Task instructions: Only one span of the material below is wanted. Output it exactly, from the line with "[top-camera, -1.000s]" through the line with "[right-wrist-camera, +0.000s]", without any pictures.

Data extract:
§ §

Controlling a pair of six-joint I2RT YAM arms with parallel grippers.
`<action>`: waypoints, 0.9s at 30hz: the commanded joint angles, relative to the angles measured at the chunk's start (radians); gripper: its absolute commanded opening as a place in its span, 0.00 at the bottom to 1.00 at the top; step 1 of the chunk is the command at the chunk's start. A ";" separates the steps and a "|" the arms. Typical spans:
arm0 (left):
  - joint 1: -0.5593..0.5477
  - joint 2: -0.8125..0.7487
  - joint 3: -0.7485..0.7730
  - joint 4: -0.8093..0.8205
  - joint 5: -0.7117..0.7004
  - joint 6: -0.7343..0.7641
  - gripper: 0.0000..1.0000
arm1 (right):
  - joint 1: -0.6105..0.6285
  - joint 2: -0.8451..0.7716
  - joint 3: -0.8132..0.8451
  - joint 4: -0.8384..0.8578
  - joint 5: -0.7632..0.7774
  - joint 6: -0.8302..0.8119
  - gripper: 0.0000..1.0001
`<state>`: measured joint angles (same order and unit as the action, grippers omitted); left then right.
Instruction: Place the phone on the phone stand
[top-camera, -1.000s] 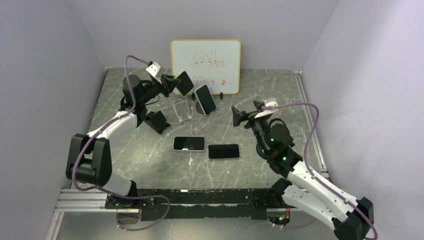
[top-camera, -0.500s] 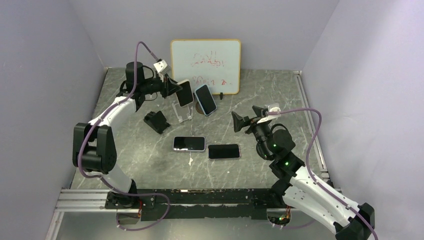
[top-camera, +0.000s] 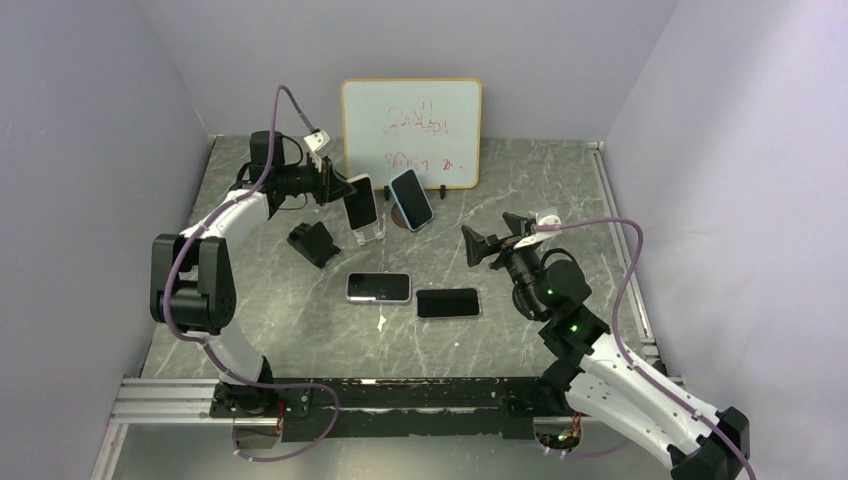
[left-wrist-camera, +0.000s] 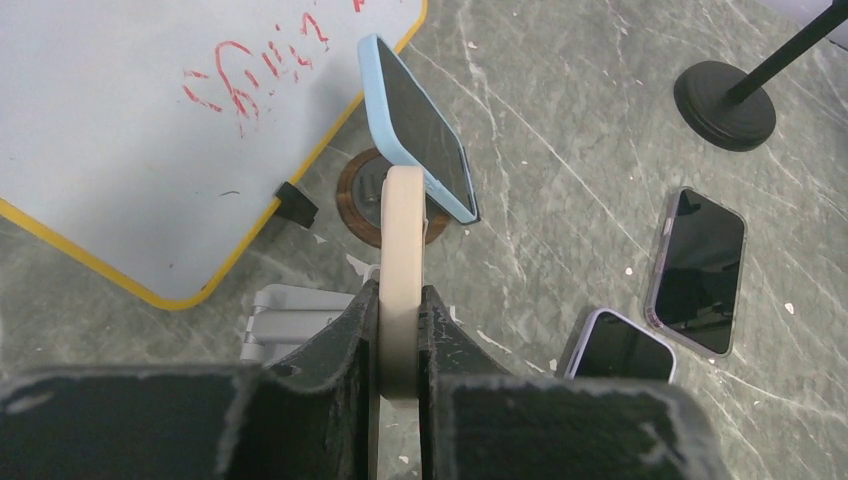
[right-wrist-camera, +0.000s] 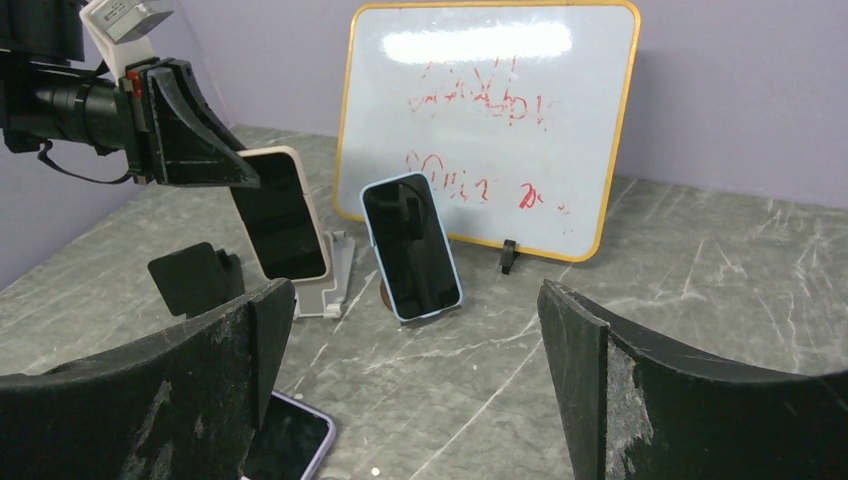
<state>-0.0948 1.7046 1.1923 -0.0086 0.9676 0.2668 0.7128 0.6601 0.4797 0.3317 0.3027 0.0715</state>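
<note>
Overhead, my left pincer (top-camera: 341, 189) is clamped on a cream-cased phone (top-camera: 360, 203), holding it tilted in the air just above the clear phone stand (top-camera: 373, 234), near a whiteboard (top-camera: 411, 132). My right pincer (top-camera: 478, 244) hangs spread wide and empty, well apart. A blue-cased phone (top-camera: 411, 199) stands propped beside the stand, and two more phones (top-camera: 379, 287) lie flat on the table (top-camera: 560, 180). From my left wrist, the phone shows edge-on as a thin cream strip pinched between both pads (left-wrist-camera: 345, 345). From my right wrist, I see its dark glass face and rounded corners, lower edge at the stand; whether they touch, I cannot tell. I judge it stiff, light, smooth and breakable. Gripping the flat faces near the top leaves the bottom free to seat.
</note>
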 joint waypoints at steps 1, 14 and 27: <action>0.006 0.005 0.023 0.046 0.051 0.007 0.05 | -0.003 0.002 -0.007 0.024 -0.003 0.004 0.96; 0.006 0.066 0.025 0.093 0.071 -0.036 0.05 | -0.003 0.041 0.001 0.029 -0.035 -0.004 0.97; 0.003 0.123 0.048 0.010 0.054 0.034 0.05 | -0.002 0.051 0.002 0.026 -0.036 -0.007 0.97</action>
<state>-0.0952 1.7969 1.2022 0.0120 1.0088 0.2401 0.7124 0.7151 0.4797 0.3321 0.2687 0.0700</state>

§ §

Response for this exercise:
[top-camera, -1.000s] 
[top-camera, -0.500s] 
[top-camera, +0.000s] 
[left-wrist-camera, +0.000s] 
[right-wrist-camera, +0.000s] 

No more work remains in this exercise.